**Exercise requirements:** Print all of the data exactly.

:: Dataset excerpt ::

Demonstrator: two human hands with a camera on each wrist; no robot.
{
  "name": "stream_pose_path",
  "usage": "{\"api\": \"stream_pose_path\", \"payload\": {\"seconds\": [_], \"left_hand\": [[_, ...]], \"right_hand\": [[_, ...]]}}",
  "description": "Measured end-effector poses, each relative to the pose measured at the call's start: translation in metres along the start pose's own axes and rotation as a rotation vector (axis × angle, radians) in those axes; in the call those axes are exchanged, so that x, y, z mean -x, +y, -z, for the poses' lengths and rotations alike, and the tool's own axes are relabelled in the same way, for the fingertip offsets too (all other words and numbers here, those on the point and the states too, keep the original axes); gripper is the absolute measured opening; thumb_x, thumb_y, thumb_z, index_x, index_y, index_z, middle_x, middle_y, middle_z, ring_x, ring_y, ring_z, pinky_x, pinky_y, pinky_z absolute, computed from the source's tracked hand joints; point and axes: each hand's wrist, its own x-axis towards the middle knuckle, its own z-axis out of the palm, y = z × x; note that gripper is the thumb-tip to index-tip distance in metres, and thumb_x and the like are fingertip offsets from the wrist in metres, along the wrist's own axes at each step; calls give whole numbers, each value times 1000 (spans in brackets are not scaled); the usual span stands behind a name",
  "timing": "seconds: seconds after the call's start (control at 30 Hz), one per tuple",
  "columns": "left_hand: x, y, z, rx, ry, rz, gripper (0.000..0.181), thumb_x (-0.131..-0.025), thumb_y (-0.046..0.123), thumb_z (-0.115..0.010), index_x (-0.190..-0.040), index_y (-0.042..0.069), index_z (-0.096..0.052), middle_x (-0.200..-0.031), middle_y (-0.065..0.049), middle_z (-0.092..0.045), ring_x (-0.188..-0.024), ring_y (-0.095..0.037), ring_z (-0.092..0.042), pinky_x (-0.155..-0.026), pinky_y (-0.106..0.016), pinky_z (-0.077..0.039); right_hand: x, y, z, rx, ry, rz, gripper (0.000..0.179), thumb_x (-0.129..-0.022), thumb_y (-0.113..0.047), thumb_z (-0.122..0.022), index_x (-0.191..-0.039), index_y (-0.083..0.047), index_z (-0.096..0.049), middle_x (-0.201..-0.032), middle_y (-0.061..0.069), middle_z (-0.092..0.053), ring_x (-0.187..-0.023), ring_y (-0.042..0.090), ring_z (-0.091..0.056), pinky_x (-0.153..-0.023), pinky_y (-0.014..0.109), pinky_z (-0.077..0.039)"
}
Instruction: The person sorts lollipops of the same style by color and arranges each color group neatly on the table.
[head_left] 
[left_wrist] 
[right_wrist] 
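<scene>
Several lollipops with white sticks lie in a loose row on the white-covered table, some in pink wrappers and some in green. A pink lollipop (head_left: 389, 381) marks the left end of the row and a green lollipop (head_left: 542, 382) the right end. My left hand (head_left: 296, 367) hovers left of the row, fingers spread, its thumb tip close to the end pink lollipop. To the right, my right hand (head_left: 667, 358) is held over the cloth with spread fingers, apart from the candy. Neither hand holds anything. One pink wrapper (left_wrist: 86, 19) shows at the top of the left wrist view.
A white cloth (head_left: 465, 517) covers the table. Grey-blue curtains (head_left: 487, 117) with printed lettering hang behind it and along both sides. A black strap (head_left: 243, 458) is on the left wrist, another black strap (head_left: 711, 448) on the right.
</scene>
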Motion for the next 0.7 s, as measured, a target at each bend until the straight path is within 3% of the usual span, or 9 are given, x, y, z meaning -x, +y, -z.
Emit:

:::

**Answer space:**
Demonstrator: two human hands with a camera on each wrist; no robot.
{
  "name": "stream_pose_path",
  "usage": "{\"api\": \"stream_pose_path\", \"payload\": {\"seconds\": [_], \"left_hand\": [[_, ...]], \"right_hand\": [[_, ...]]}}",
  "description": "Measured end-effector poses, each relative to the pose measured at the call's start: translation in metres along the start pose's own axes and rotation as a rotation vector (axis × angle, radians) in those axes; in the call those axes are exchanged, so that x, y, z mean -x, +y, -z, for the poses' lengths and rotations alike, and the tool's own axes are relabelled in the same way, for the fingertip offsets too (all other words and numbers here, those on the point and the states too, keep the original axes); gripper is the absolute measured opening; thumb_x, thumb_y, thumb_z, index_x, index_y, index_z, middle_x, middle_y, middle_z, ring_x, ring_y, ring_z, pinky_x, pinky_y, pinky_z absolute, computed from the source's tracked hand joints; point and axes: each hand's wrist, its own x-axis towards the middle knuckle, its own z-axis out of the palm, y = z × x; note that gripper is the thumb-tip to index-tip distance in metres, and thumb_x and the like are fingertip offsets from the wrist in metres, along the wrist's own axes at each step; calls give whole numbers, each value times 1000 (spans in brackets are not scaled); the usual span stands behind a name",
  "timing": "seconds: seconds after the call's start (control at 30 Hz), one per tuple",
  "columns": "left_hand: x, y, z, rx, ry, rz, gripper (0.000..0.181), thumb_x (-0.131..-0.025), thumb_y (-0.046..0.123), thumb_z (-0.115..0.010), index_x (-0.190..-0.040), index_y (-0.042..0.069), index_z (-0.096..0.052), middle_x (-0.200..-0.031), middle_y (-0.065..0.049), middle_z (-0.092..0.045), ring_x (-0.188..-0.024), ring_y (-0.095..0.037), ring_z (-0.092..0.042), pinky_x (-0.155..-0.026), pinky_y (-0.106..0.016), pinky_z (-0.077..0.039); right_hand: x, y, z, rx, ry, rz, gripper (0.000..0.179), thumb_x (-0.129..-0.022), thumb_y (-0.113..0.047), thumb_z (-0.122..0.022), index_x (-0.191..-0.039), index_y (-0.083..0.047), index_z (-0.096..0.049), middle_x (-0.201..-0.032), middle_y (-0.061..0.069), middle_z (-0.092..0.053), ring_x (-0.187..-0.023), ring_y (-0.042..0.090), ring_z (-0.091..0.056), pinky_x (-0.153..-0.023), pinky_y (-0.014..0.109), pinky_z (-0.077..0.039)"
}
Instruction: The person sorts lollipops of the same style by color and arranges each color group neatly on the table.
[head_left] 
[left_wrist] 
[right_wrist] 
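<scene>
Several lollipops with white sticks lie in a loose row on the white-covered table, some in pink wrappers and some in green. A pink lollipop (head_left: 389, 381) marks the left end of the row and a green lollipop (head_left: 542, 382) the right end. My left hand (head_left: 296, 367) hovers left of the row, fingers spread, its thumb tip close to the end pink lollipop. To the right, my right hand (head_left: 667, 358) is held over the cloth with spread fingers, apart from the candy. Neither hand holds anything. One pink wrapper (left_wrist: 86, 19) shows at the top of the left wrist view.
A white cloth (head_left: 465, 517) covers the table. Grey-blue curtains (head_left: 487, 117) with printed lettering hang behind it and along both sides. A black strap (head_left: 243, 458) is on the left wrist, another black strap (head_left: 711, 448) on the right.
</scene>
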Motion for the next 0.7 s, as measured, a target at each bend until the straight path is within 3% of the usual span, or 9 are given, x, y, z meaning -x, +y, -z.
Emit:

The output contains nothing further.